GOAL OF THE EXERCISE:
Retype, exactly as they appear below, the lines between the line holding "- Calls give" and the line holding "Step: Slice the", both ends included.
+++ EXERCISE DATA
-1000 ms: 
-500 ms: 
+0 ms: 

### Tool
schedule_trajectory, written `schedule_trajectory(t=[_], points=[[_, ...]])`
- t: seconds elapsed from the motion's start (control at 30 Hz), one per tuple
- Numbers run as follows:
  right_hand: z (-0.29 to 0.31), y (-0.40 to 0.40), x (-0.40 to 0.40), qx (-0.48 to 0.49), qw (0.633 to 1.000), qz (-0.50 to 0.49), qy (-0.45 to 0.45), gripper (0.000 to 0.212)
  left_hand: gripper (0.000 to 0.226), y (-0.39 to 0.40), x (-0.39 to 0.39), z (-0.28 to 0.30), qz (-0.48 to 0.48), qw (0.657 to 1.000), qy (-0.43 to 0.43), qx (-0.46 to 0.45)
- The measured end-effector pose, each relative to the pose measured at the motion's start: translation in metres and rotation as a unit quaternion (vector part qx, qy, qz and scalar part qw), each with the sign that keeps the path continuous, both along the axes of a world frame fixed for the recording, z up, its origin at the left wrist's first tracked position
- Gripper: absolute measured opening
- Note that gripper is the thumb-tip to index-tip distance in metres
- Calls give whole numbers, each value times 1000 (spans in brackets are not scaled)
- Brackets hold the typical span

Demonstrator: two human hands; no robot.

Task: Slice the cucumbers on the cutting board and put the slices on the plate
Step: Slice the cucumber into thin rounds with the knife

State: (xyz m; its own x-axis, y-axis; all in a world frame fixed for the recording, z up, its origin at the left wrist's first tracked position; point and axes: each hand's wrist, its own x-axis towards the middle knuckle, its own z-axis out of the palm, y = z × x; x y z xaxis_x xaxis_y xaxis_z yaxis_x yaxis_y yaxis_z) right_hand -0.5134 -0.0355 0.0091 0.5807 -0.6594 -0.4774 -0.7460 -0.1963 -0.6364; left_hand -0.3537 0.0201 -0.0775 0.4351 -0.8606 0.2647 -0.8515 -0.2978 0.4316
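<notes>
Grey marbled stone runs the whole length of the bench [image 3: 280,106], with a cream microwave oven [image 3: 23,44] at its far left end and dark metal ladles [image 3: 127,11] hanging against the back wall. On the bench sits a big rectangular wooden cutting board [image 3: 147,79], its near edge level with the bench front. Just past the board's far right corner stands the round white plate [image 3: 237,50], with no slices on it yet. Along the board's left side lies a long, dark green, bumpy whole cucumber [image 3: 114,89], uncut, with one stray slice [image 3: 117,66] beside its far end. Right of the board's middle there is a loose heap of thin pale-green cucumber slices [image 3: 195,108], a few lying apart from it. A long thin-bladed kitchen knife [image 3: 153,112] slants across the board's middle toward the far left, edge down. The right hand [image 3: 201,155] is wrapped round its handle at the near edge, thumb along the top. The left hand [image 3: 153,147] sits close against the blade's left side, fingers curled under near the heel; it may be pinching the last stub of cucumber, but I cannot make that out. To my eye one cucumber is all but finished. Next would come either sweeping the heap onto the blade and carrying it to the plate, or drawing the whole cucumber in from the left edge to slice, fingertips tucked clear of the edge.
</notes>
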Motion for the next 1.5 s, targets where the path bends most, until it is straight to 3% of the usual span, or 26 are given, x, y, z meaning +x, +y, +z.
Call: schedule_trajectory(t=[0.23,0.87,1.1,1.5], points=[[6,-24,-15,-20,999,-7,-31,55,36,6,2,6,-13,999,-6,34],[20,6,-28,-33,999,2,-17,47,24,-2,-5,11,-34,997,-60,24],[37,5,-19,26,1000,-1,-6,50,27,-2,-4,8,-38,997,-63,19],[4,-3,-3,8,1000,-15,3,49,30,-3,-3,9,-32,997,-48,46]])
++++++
WRITTEN REPLY:
- Calls give whole numbers, each value times 1000 (spans in brackets are not scaled)
- Brackets hold the typical span

Demonstrator: two human hands; no robot.

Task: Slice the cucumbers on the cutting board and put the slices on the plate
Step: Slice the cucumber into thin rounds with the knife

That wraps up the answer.